Was ist Leistungssport?
Wikipedia.org bietet die folgende Definition an:
“Unter Leistungssport versteht man das intensive Ausüben eines Sports mit dem Ziel, im Wettkampf eine hohe Leistung zu erzielen. Der Leistungssport unterscheidet sich vom Breitensport insbesondere durch den wesentlich höheren Zeitaufwand (in der Regel tägliches Training) sowie die Fokussierung auf den sportlichen Erfolg.” (Quelle: Leistungssport)

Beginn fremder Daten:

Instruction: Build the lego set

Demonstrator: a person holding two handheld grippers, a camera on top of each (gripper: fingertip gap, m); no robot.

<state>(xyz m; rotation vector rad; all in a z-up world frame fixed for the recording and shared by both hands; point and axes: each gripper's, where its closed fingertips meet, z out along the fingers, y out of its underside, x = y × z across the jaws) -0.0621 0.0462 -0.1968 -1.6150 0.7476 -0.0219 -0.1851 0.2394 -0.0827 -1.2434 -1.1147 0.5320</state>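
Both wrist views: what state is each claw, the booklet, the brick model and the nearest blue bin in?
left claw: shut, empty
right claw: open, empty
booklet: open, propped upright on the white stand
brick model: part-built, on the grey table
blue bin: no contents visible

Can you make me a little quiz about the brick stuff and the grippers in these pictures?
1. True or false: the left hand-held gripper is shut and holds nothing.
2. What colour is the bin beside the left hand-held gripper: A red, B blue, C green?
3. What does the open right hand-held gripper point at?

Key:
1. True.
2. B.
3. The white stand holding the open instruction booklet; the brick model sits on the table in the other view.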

Dem gibt es nicht mehr viel hinzuzufügen! Yoga ist nach dieser Definition niemals ein Leistungssport. Diejenigen, die Yoga oder speziell den Besuch einer Yogaschule als Wettkampf bezeichnen und / oder empfinden, verstehen nicht, worum es beim Yoga geht.
Yoga als Ausgleich
Yoga kann dem engagierten Leistungssportler als genialer Ausgleich dienen. Von der täglichen, leistungsbezogenen An-spannung zum täglichen selbstbezogenen Ent-spannen.
Leistungssportler (Schwimmer, Läufer, Fußballspieler, Formel-1-Fahrer, Tennisspieler, etc.) können einen Ausgleich zu ihrem kraft- und nervenzehrenden Training finden, wenn sie sich beispielweise täglich 10 – 20 Minuten Zeit für die Fünf Tibeter nehmen.
Ebenfalls empfehlenswert ist die Ausübung von Hatha Yoga und den zugehörigen Pranayamas (Atemübungen), da somit zusätzliche Kontrolle über Körper und Geist trainiert werden kann, welche in jedem Leistungssport sicher von Vorteil ist. Natürliches Doping also!